Currently, in Procgen, (1) one can not get the level id that is being played before the first action is taken. (2) Also, one can not set the level id unless the environment has only one level, and if you are dealing with many levels you may have to create the environment from scratch for each level. (3) Last, one can not specify an initial state other than the original initial state (e.g. a random valid state).

It would be cool to have these features in Procgen. Any comment on how to start adding these features would also be appreciated.
We need the third feature more urgently as we have workarounds for others. Would it be correct if we assign an arbitrary valid observation as the initial observation instead of using env.reset()?

I'm afraid I don't understand why you would want to do #3. What constitutes a random valid state? Is that different from a random initial state?

Actually, what I meant by a random valid state is a particular valid state from the state space. In my thinking, let's say in maze game, valid states would correspond to different positions of the agent in the map, changing walls or the cheese would be invalid.

It is different from any random initial state in the sense that I should be able to initiate the agent from a particular state of my interest. In other words, I want to observe the agents behavior when it starts playing from a particular state.

You can refer to this sentence "Given the capacity to restart the agent in states corresponding to its past observations, ..." in this paper.

Oh, so is it sufficient to be able to save and restore environment state? You need an agent to produce the states that you want to save.
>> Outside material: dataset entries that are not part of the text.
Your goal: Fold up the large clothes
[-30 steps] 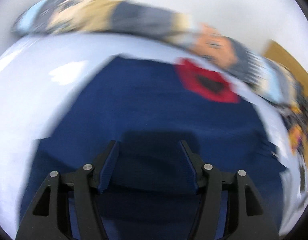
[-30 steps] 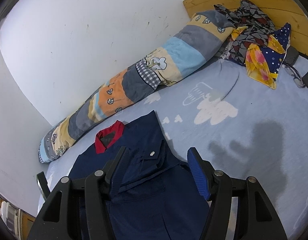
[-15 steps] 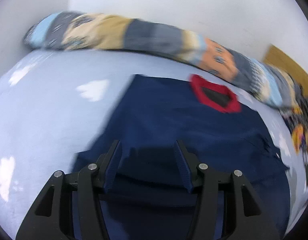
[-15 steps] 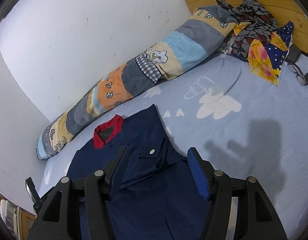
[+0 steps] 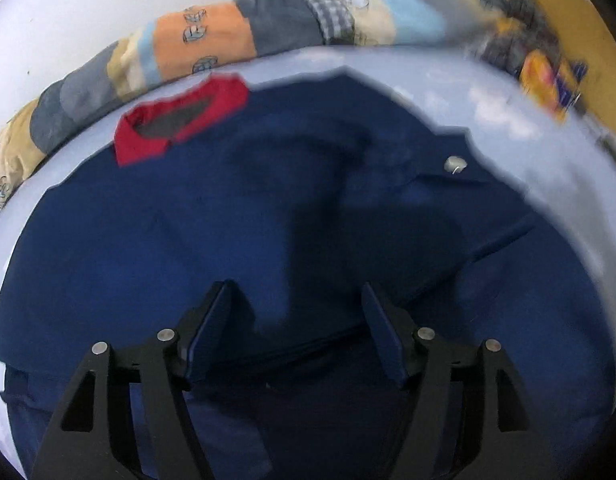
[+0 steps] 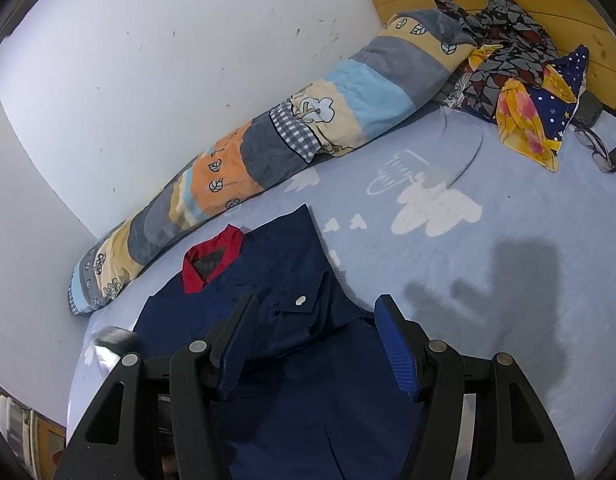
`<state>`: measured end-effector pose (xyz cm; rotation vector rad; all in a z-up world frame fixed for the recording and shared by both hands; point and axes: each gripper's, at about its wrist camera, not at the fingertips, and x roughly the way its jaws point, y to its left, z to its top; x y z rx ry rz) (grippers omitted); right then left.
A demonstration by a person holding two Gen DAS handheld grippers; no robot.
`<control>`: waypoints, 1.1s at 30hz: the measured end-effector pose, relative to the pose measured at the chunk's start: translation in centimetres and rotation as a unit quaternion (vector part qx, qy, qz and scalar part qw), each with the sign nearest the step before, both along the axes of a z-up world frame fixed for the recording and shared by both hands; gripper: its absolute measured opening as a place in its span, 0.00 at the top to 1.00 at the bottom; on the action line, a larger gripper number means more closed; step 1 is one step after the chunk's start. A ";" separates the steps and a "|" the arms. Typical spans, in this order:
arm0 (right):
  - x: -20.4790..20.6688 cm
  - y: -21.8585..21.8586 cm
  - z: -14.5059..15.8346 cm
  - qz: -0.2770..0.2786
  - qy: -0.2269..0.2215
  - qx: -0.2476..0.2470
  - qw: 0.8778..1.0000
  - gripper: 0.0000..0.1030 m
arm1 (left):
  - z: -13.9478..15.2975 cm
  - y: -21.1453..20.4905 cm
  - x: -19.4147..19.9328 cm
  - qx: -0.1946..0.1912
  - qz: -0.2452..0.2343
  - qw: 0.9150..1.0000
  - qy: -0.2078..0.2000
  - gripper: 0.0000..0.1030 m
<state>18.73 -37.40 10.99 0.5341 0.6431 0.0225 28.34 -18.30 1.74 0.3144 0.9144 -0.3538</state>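
Both tools spread wide over a navy jacket on the bed, gripping nothing.

The left tool (image 5: 297, 330) hangs over the navy jacket (image 5: 267, 208), fingers well apart and empty; the right tool (image 6: 316, 340) is likewise spread above the jacket's folded sleeve (image 6: 308, 312). The jacket lies flat on the pale blue bed (image 6: 488, 264), red collar (image 6: 211, 256) toward the patchwork bolster (image 6: 267, 152). Since half a second ago, the left view has swung rightward over the jacket; the right barely changes.
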 end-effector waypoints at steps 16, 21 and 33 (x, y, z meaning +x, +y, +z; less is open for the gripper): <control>0.8 2.8 -0.1 0.034 0.007 0.000 0.999 0.38 | 8.5 10.7 -10.9 -0.014 0.095 0.990 -0.101 0.27; 1.3 5.4 -0.9 0.067 0.025 -0.043 0.997 0.38 | 7.2 13.0 -15.3 0.007 0.148 0.982 -0.118 0.21; -1.1 10.1 -6.8 0.123 0.126 -0.097 0.980 0.38 | 5.0 14.6 -20.5 -0.010 0.171 0.981 -0.087 0.21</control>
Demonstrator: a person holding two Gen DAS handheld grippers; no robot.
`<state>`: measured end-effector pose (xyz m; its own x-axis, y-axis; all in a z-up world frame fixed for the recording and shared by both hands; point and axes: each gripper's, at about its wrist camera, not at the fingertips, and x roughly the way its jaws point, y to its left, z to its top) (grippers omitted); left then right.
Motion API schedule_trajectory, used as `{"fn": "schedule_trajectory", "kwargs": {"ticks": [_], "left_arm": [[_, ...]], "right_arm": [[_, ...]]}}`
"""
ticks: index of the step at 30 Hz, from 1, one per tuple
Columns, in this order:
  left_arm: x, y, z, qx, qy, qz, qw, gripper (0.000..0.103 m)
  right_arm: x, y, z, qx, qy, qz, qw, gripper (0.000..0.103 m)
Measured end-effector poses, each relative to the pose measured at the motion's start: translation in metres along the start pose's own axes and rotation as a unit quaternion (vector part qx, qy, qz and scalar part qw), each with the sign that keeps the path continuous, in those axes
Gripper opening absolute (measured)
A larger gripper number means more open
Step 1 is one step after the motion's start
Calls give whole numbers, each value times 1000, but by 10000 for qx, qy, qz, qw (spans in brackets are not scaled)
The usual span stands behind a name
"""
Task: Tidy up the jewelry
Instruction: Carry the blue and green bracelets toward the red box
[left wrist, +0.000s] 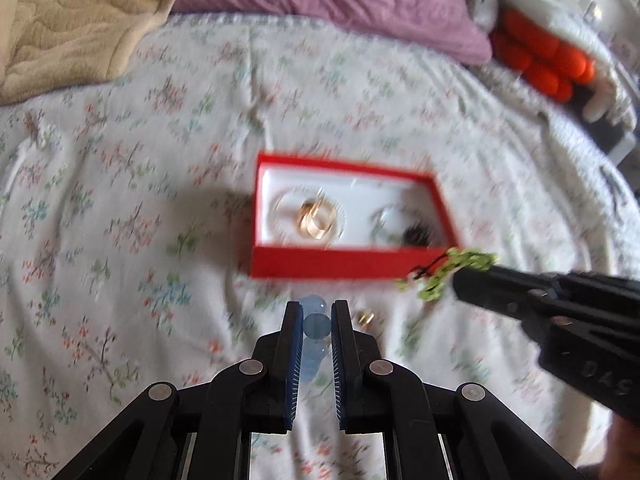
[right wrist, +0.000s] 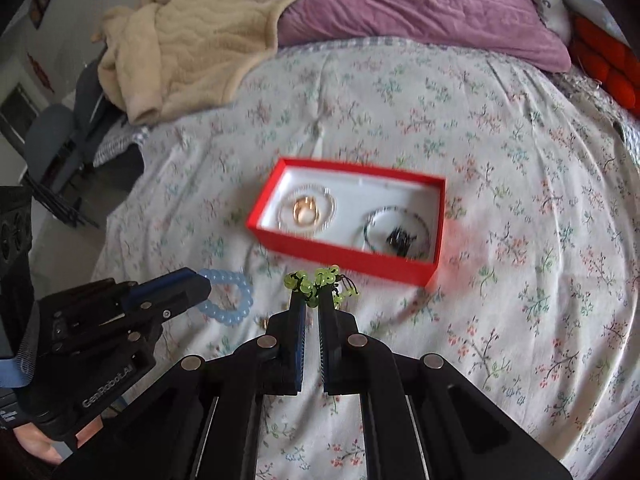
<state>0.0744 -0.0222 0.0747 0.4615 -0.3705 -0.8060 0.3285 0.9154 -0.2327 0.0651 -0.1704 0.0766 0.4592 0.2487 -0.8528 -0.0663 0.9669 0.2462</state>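
Left gripper (left wrist: 316, 312) pinches blue bracelet (right wrist: 230, 294); right gripper (right wrist: 312, 300) pinches green bracelet (right wrist: 320, 278).

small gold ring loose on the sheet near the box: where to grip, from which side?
Judging loosely: the gold ring lies low on the soft bedsheet, near the red box. Come from straight above and pinch across its band. Blur hides its exact pose.

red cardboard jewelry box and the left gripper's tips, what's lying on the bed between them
Only bare floral bedsheet between the red box and the left gripper, in the left wrist view. A small gold ring lies just right of that line.
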Motion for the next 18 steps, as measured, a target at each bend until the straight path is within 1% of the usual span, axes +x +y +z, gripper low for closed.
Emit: {"fn": "schedule_trajectory", "kwargs": {"ticks": [4, 8, 14, 18], "left_arm": [[-10, -9, 19, -73, -271, -289, 9992, 8], [-9, -17, 34, -100, -421, -470, 9980, 8], [8, -25, 53, -217, -531, -701, 9959, 9], [27, -22, 60, -362, -512, -719, 9954, 9]], "right_arm": [[-10, -5, 14, 121, -230, 103, 9996, 6], [-13, -11, 27, 249, -382, 172, 9988, 6], [-13, -23, 42, 468, -556, 278, 9970, 6], [-7, -31, 48, 632, -590, 387, 9955, 6]]}}
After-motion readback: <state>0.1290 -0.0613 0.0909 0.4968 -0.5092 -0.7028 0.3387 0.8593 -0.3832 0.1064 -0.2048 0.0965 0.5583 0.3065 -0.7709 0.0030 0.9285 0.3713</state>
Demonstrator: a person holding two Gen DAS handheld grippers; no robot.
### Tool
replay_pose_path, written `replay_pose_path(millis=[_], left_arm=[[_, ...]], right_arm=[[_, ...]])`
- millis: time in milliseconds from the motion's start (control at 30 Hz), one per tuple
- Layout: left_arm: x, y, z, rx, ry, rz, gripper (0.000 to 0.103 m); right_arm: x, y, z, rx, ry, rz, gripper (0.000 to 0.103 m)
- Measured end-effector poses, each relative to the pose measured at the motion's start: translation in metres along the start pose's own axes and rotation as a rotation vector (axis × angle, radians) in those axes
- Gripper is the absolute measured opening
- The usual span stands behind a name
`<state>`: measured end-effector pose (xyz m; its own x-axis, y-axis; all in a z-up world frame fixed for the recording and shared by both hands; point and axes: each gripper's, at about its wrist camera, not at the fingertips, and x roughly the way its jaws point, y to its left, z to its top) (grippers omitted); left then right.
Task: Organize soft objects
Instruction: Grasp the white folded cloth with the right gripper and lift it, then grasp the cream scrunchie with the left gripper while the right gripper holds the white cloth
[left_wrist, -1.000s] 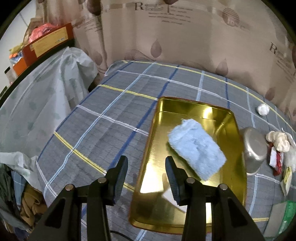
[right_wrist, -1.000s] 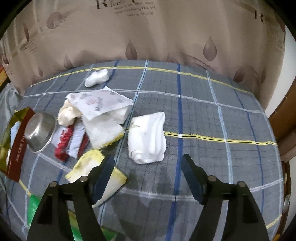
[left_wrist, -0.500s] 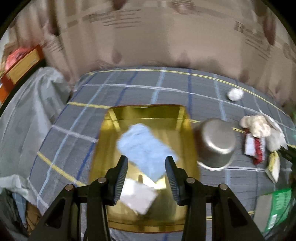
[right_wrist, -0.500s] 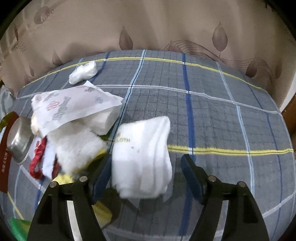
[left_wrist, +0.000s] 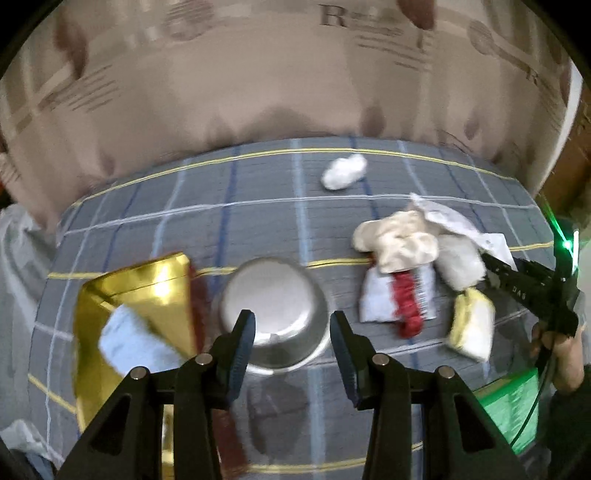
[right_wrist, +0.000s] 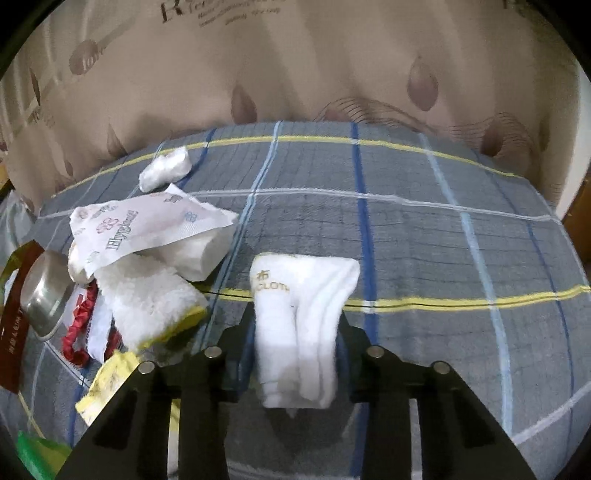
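Note:
A folded white cloth (right_wrist: 306, 295) lies on the grey plaid bedspread (right_wrist: 424, 240), and my right gripper (right_wrist: 295, 326) straddles its near end. Its jaws are closing, and both pads press into the cloth's sides. My left gripper (left_wrist: 291, 325) hangs open over an upturned steel bowl (left_wrist: 275, 291) with nothing between its fingers. Left of the bowl sits a gold tray (left_wrist: 147, 291) holding a light blue cloth (left_wrist: 129, 339). The left wrist view is blurred.
Right of the bowl is a pile: a cream plush (left_wrist: 399, 240), a red scrunchie (left_wrist: 408, 299), a fluffy white cloth with a yellow edge (right_wrist: 147, 299) and a tissue pack (right_wrist: 147, 225). A small white wad (right_wrist: 166, 168) lies near the curtain. A green packet (left_wrist: 517, 402) lies at the near right.
My left gripper swung right, from over the gold tray to over the steel bowl. My right gripper came down over the white cloth and its jaws narrowed onto it.

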<state>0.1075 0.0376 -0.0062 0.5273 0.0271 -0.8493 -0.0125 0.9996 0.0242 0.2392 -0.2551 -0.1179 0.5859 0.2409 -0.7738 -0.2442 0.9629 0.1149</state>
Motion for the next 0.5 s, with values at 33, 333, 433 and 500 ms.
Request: replay_pose_path(millis=[33, 333, 433, 500], left_arm=[[0.003, -0.007, 0.005, 0.006, -0.001, -0.027, 0.043], [0.030, -0.059, 0.032, 0.038, -0.007, -0.165, 0.043], [0.043, -0.071, 0.037, 0.061, 0.023, -0.189, 0.046], [0.050, -0.077, 0.039, 0.076, 0.032, -0.191, 0.047]], right_arm=[[-0.004, -0.002, -0.001, 0.000, -0.010, -0.007, 0.033], [-0.017, -0.017, -0.021, -0.066, -0.068, -0.184, 0.032], [-0.008, -0.017, -0.021, -0.064, -0.037, -0.172, 0.032], [-0.005, -0.017, -0.021, -0.064, -0.022, -0.165, 0.032]])
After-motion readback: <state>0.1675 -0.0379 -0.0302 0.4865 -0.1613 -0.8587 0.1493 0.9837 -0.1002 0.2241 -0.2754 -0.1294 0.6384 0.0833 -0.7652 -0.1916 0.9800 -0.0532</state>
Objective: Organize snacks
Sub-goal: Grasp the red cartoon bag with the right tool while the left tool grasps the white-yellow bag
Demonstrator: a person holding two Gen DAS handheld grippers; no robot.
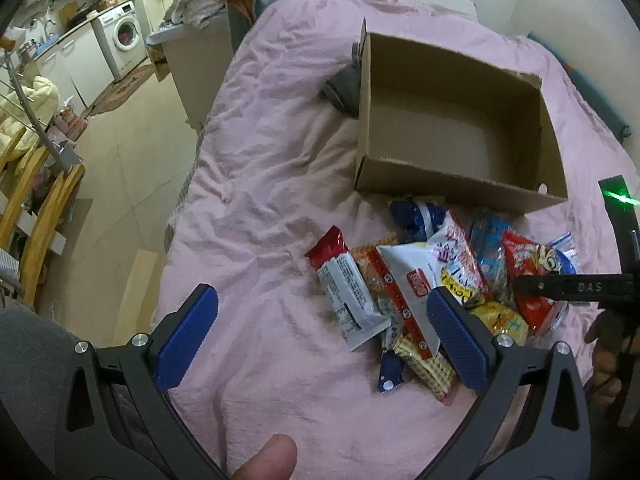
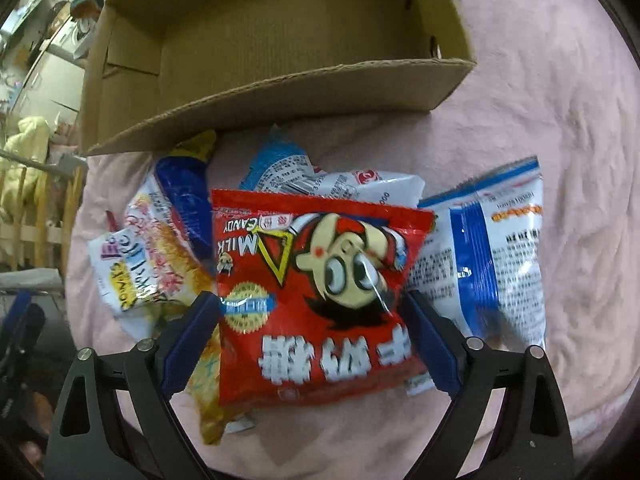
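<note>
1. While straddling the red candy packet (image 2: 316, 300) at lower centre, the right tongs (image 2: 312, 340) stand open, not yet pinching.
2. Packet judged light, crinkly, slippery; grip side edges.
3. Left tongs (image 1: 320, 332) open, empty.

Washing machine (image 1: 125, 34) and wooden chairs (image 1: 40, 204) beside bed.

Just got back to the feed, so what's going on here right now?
A person is sorting snacks on a pink bedspread. The right gripper straddles the red milk candy bag atop the pile, not clearly gripping it. The left gripper hangs open above the bedspread. The cardboard box behind the pile shows nothing inside.
</note>
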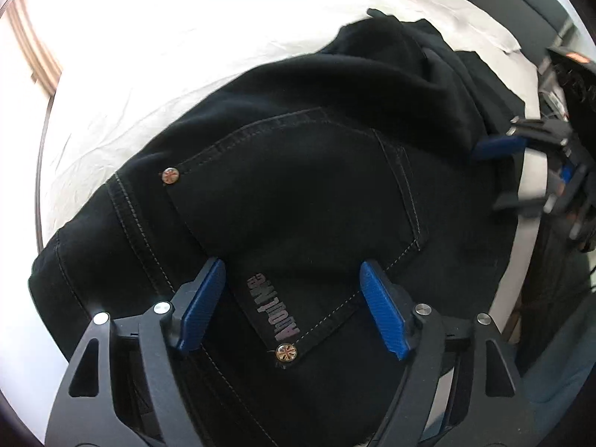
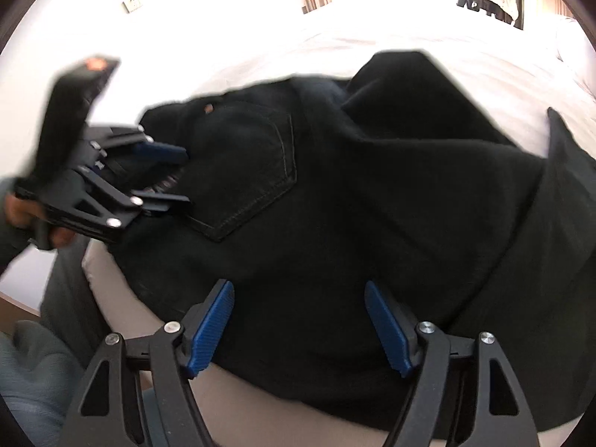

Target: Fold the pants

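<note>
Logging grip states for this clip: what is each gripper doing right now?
Left gripper: open, holding nothing, over the black pants.
Right gripper: open, holding nothing, over the same pants.

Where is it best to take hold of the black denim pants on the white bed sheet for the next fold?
Probably at the waistband edge of the black denim pants, beside the stitched back pocket. There the cloth lies flat on the white bed sheet, with a firm seam. Come from above at the near edge, where the open left gripper is; the bunched far end offers no clean edge.
</note>
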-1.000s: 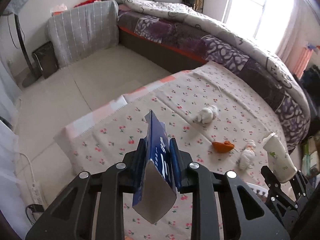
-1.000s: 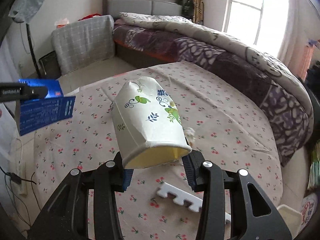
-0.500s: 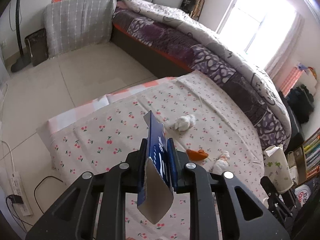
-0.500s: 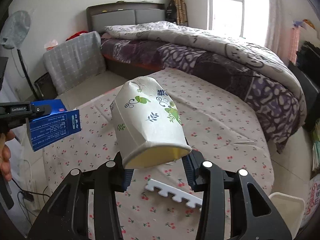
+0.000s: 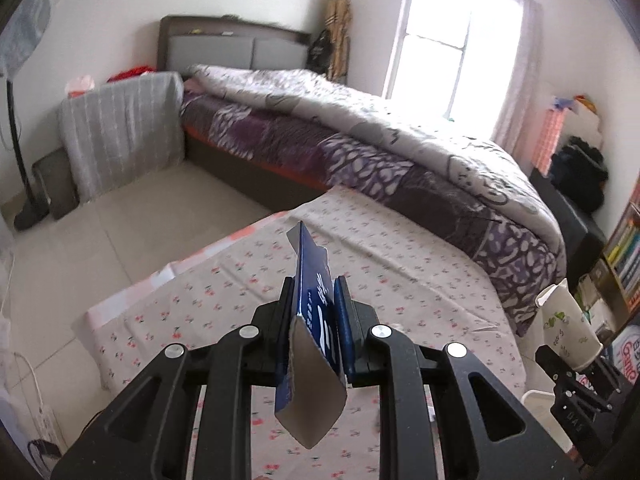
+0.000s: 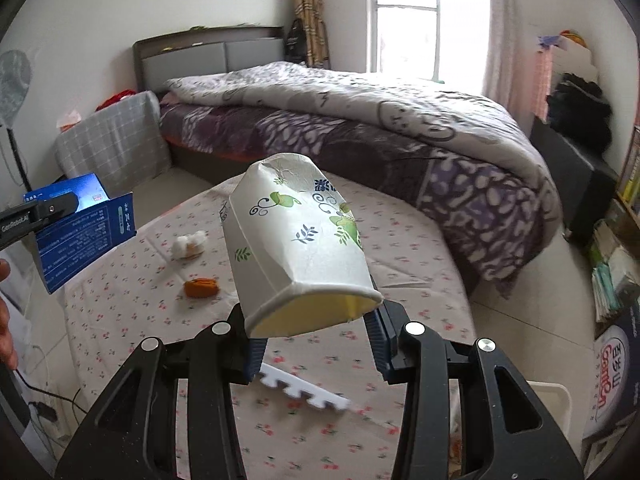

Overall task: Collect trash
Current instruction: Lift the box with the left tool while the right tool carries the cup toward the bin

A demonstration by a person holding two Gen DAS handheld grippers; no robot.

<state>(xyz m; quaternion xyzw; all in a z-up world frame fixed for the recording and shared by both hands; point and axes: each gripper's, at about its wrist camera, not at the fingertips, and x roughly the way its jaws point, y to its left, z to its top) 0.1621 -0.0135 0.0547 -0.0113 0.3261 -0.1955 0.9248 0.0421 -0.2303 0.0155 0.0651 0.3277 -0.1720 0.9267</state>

Yes, this should do I guess. But when I restored a previously saved state reward should start from 0.

Some of your requests may be addressed by the next version of procgen though it won't be out for a few weeks.

OK thank you very much for the responses. I will either implement it by myself or find a workaround. I have another questoin related to initial states and Procgen.

From what I read, diversifying the initial states can help agent to learn better (e.g. human start in ALE etc.). Do you see any reason that random initial states can not help for

  1. better training performance
  2. better generalization performance

in Procgen environments?

My first experiments on this resulted with a much poorer training performance in Starpilot game. Currently, I am reviewing my code if there is a bug or something.

It probably helps more in ALE because there is basically only a single initial state.

In Procgen there is a fairly diverse set of initial states (1 per level seed) and the set of available states are subjectively more diverse.

But still this diversity may not be enough for generalization (e.g. 500 level generalization). I hypothesize that, if adding more levels helping generalization (as shown in the paper), then one can diversify the initial states of the existing levels to get a better generalization performance.

Could you also let us know if restoring states is likely to be included in the next version?

It's likely

For now, we have implemented a workaround in our own fork.